An additional issue relates to missing data and its importance in the ultimate success of care linkage and engagement. Sensitive items in our study, such as history of STIs, drug use, or sexual risk behaviors, were subject to extensive missing data; respondents with such missing data were much less likely to be linked to care. While the missing data makes it difficult to assess relationships between sensitive items and linkage, the more important result may be that persons unwilling to report these data were less willing to follow up on treatment. Our study was designed to optimize health information sharing to facilitate care. However, HIV remains an intensely stigmatized condition, and appropriate privacy safeguards exist in tension with the necessary activation of appropriate supports for treatment. Systematic efforts to improve HIV-related care will continue to involve social, policy, and practice-related efforts to provide high-quality health information sharing across the various systems involved in HIV testing and treatment, while maintaining high standards of privacy for persons living with HIV.

CONCLUSIONS

These study findings show that linkage is most affected by client and clinic-level factors while engagement is most influenced by clinic and provider-level factors, thus highlighting the importance of taking a comprehensive approach to increase adolescents’ linkage and engagement rates. HIV care linkage and engagement are complex processes best addressed through coordinated local and national efforts. Locally, improved information transfer and identification of structural barriers to linkage and engagement are needed. Nationally, models for best practices, and implementation of these models could facilitate improvements in how youth enter HIV care for their lifetime. Only through addressing individual- and structural-level barriers to care linkage and engagement will we be able to fully realize the goals of the National HIV/AIDS Strategy.(26)

ACKNOWLEDGMENTS

The Adolescent Medicine Trials Network for HIV/AIDS Interventions is funded by grants 5 U01 HD 40533 and 5 U01 HD 40474 from the National Institutes of Health through the National Institute of Child Health and Human Development (Bill Kapogiannis, MD) with supplemental funding from the National Institutes on Drug Abuse (Nicolette Borek, PhD) and Mental Health (Susannah Allison, PhD; Pim Brouwers, PhD). Additional support was provided by an administrative supplement awarded through funds from the American Recovery and Reinvestment Act (ARRA) of 2009.

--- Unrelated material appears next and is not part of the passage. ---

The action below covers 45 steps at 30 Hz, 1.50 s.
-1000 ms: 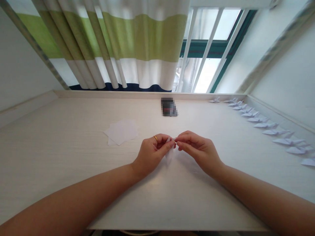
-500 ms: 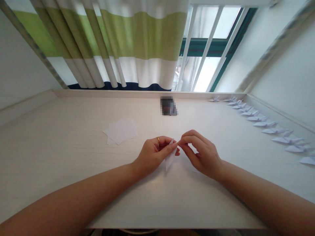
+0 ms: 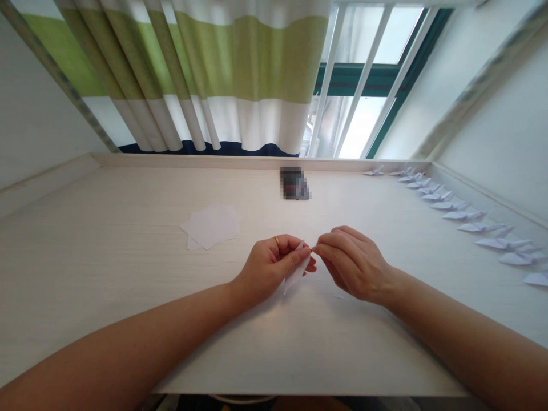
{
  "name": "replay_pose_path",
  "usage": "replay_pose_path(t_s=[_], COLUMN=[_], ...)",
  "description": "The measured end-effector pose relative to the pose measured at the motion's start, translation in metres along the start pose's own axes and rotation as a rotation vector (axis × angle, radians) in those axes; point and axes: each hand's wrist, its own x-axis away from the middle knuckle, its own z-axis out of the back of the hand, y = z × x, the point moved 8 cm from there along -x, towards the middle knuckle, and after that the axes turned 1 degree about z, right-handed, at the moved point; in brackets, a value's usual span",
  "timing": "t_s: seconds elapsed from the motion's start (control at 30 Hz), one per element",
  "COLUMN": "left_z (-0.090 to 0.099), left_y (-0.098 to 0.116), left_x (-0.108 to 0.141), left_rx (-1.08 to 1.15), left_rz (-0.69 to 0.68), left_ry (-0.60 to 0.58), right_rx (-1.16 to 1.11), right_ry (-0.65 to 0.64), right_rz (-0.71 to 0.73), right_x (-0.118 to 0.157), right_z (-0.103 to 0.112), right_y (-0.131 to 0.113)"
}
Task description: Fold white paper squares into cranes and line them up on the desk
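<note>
Between the thumb and fingers of my left hand [image 3: 268, 265], which wears a gold ring, is a small piece of folded white paper [image 3: 294, 278], its pointed end slanting down toward me. My right hand [image 3: 355, 262] is closed in a pinch at the paper's other end, right beside my left thumb tip. The exact spot between the right fingertips is mostly hidden. Both hands are raised over the middle of the white table [image 3: 257, 354]. On the tabletop below my right hand lies a tiny white scrap [image 3: 339, 297].
Loose sheets of white paper [image 3: 212, 226] lie overlapped at the left. Several folded paper cranes [image 3: 464, 215] line the right edge, reaching to the back corner. A dark, pixelated object [image 3: 294, 184] sits by the back ledge, beneath a striped curtain [image 3: 248, 63] and a barred window.
My right fingers have drawn closer together, and the hand has turned with its back more upward. The folded paper in my left hand has tilted slightly.
</note>
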Motion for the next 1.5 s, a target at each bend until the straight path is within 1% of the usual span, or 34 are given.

The study was scientifically reviewed by the Adolescent Trials Network Community Prevention Leadership Group. Network, scientific, and logistical support was provided by the Adolescent Trials Network Coordinating Center (Craig Wilson, MD; Cynthia Partlow, MEd). Project support and coordination was provided by the Adolescent Trials Network Data and Operations Center at Westat, Inc. (Jim Korelitz, PhD; Barbara Driver RN, MS).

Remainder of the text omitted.